Hopefully MS releases a whitepaper on that aspect after they launch Natal. The whole approach to creating an AI that can independently learn and then once implemented be able to interpret and extrapolate movements and persistence of body parts is absolutely fascinating.

IE - going back to what grandmaster said above, how the system after having millions of images presented to it can now work out that an object isn't gone and to extrapolate where it probably is. Similar to a baby eventually learning what a "hand" is, and then further along learning that it doesn't disappear when hidden by an object, and then futher along the learning process can "guess" where that hand is, even when it isn't in view.

Oh the other hand, I'm a bit disappointed if they are indeed dropping the custom processor. That will limit the scope of applications, IMO.

Regards,
SB
 
Totilo has more details...

those reports gave way to comments we received from a source familiar with the development of Project Natal who said that the peripheral would actually need to use up to 33 percent, a third, of the 360's CPU.
...
For today, they focused on shooting down the source's 33 percent figure: "The software behind 'Project Natal' is what makes it special. While we aren't able to share further details at this point, we can assure you that 'Project Natal' does not require a dedicated Xbox 360 CPU core."

CES' Burning Xbox Question: Will Natal Not Work With High-End Games?
http://kotaku.com/5443233/

Got me slightly concerned if the claims are true.

Tommy McClain
 
I suspected the 10% figure was lowballed. I think your processor requirements will largely scale depending on how much of what data you need from the cameras for your game.
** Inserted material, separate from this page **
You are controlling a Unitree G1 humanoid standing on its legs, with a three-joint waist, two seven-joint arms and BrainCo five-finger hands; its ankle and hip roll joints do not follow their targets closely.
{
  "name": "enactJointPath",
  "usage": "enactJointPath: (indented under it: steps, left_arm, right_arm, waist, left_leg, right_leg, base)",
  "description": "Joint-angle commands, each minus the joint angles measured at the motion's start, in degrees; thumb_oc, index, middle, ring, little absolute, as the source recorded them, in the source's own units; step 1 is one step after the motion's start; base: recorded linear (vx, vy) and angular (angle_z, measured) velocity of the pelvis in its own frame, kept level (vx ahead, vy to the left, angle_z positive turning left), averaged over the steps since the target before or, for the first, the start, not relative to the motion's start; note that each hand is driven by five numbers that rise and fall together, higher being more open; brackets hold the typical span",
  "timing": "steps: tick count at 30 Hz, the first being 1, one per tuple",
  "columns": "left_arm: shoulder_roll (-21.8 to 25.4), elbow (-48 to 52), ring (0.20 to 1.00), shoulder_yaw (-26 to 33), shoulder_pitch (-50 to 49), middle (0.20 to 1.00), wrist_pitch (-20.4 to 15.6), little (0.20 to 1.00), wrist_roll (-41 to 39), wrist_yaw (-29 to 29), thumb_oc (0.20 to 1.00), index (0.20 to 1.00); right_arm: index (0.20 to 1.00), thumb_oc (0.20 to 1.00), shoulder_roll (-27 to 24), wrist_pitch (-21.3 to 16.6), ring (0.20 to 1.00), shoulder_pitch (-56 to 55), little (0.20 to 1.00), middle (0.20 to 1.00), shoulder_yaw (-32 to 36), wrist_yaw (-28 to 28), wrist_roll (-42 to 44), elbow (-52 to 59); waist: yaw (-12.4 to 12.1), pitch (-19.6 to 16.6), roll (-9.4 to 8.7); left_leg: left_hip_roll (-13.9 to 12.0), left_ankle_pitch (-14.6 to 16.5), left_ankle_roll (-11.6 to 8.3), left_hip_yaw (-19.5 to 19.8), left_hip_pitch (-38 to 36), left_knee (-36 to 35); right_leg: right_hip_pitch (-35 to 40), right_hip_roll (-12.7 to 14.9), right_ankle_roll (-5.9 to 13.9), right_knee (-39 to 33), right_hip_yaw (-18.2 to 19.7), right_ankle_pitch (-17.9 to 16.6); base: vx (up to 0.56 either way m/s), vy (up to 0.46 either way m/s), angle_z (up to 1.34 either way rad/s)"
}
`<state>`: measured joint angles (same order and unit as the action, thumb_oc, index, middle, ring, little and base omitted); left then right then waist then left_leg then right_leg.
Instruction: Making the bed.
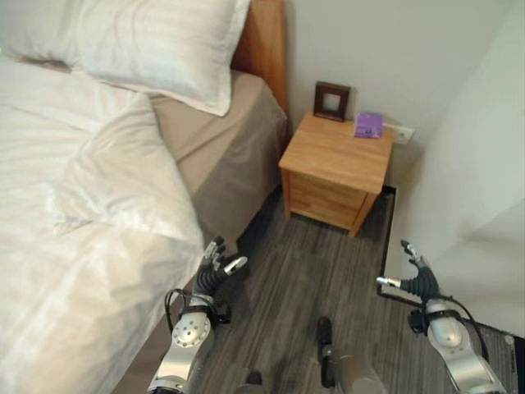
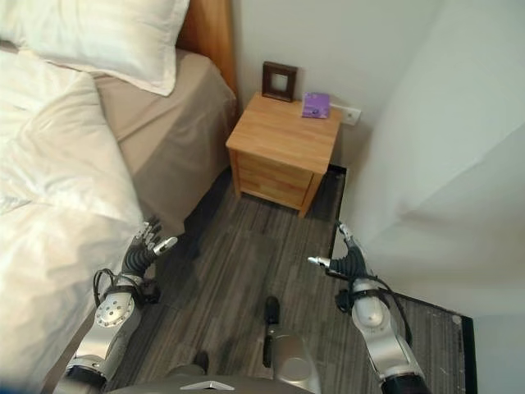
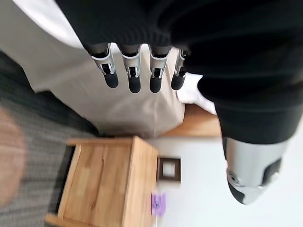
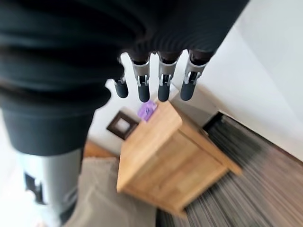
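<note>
At the lower left of the left eye view, the left hand (image 1: 215, 264) hangs in the air just beside the edge of the bed, fingers relaxed and spread, holding nothing; from this angle it seems to clear the cloth, though that is hard to tell. At the lower right, the right hand (image 1: 415, 274) is raised over the dark wood-grain floor (image 1: 303, 279), fingers loose and thumb stuck out to the side, also empty.

Filling the left side of the frame, the white duvet (image 1: 74, 238) lies rumpled across the bed, its upper corner folded back toward the middle left. Beyond that fold, the beige fitted sheet (image 1: 221, 139) is bare over the mattress corner and drapes down its side.

Farther up, at the top left, a white pillow (image 1: 156, 45) rests against the wooden headboard (image 1: 264, 45). In the upper middle, a wooden nightstand (image 1: 336, 168) stands just beside the bed, against the wall. On its back edge stand a small dark picture frame (image 1: 331, 101) and, near it, a purple object (image 1: 368, 125).
</note>
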<state>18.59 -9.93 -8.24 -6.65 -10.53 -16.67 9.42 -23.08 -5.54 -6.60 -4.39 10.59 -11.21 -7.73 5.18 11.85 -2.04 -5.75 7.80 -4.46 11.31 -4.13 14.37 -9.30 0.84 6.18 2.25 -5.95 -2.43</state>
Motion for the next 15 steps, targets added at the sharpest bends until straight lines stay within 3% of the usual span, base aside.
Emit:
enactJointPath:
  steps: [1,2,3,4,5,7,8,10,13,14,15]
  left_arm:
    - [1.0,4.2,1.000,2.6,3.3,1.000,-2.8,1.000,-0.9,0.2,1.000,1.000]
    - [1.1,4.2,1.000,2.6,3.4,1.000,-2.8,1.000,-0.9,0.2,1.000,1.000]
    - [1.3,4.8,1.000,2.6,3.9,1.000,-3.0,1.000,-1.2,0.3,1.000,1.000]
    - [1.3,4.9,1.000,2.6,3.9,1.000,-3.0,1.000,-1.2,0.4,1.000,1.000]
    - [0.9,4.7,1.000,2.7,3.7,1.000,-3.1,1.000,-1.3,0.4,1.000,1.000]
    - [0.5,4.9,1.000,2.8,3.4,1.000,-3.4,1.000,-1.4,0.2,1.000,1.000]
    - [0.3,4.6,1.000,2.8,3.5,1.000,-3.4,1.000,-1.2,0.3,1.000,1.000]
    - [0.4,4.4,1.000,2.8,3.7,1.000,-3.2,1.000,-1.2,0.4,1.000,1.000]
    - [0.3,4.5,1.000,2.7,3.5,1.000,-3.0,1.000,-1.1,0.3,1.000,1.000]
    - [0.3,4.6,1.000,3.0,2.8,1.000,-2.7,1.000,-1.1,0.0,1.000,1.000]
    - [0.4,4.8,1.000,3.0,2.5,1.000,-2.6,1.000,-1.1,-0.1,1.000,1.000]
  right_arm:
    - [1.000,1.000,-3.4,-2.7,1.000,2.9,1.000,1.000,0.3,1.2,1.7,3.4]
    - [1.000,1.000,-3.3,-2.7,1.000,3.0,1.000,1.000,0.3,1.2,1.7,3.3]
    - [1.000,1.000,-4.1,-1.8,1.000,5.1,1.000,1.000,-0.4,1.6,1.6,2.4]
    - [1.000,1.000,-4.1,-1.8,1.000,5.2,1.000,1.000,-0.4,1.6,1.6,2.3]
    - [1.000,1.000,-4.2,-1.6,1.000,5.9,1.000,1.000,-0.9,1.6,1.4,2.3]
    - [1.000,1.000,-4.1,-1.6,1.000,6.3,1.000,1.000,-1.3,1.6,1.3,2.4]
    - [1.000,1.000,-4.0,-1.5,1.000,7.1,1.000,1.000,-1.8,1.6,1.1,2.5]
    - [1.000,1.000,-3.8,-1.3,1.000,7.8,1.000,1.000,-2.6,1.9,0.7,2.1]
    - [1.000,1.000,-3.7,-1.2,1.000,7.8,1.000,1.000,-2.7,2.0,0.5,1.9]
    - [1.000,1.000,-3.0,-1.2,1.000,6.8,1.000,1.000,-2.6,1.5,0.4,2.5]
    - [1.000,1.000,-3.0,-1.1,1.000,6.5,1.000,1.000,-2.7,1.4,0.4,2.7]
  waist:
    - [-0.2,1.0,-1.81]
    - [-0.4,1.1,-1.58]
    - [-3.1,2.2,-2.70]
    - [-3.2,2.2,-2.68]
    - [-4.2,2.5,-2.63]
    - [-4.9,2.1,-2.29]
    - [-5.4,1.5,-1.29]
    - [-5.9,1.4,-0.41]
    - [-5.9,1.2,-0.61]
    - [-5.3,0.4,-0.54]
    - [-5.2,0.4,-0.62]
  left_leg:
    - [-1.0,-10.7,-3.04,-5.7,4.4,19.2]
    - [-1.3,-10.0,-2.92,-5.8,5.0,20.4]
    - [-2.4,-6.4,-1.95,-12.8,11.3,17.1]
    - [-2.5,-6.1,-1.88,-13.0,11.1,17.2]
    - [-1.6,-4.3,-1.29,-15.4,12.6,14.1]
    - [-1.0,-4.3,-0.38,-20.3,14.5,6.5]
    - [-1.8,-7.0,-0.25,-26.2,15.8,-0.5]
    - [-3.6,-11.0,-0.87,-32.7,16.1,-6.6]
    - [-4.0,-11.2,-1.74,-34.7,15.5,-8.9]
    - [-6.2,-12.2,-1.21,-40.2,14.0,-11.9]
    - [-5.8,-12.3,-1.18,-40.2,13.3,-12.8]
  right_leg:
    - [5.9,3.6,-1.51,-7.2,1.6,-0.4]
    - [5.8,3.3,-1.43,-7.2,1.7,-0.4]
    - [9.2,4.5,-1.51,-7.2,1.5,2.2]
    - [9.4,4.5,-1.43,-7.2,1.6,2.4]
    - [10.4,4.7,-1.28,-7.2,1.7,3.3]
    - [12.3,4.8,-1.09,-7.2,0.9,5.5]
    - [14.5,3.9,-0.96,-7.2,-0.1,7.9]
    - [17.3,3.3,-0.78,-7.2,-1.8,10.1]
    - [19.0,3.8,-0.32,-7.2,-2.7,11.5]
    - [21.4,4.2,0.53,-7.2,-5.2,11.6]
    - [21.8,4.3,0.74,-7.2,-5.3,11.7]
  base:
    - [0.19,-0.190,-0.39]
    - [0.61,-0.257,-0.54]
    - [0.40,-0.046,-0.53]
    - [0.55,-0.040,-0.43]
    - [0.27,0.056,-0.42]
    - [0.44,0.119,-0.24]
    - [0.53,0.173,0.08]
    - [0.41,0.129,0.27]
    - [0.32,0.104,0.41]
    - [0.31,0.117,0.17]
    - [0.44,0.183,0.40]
If you need a full skeleton PLUS background replacement and other image manipulation you will be sacrificing a lot of CPU time. I'm not surprised MS decided NATAL couldn't be a $100+ device, but going software will have significant detrimental effects.
 
Detrimental to whom, though? To us? Or to the people Microsoft is targeting with this? It'll still look way better than Wii games, even if it uses vastly more resources than reported.

As to the software solution actually working, that always seemed like the easiest part. Computer vision is a difficult problem, but there's plenty of algorithms that run reasonably. Making it run fast and in real-time is far more interesting (which MS seems to have done).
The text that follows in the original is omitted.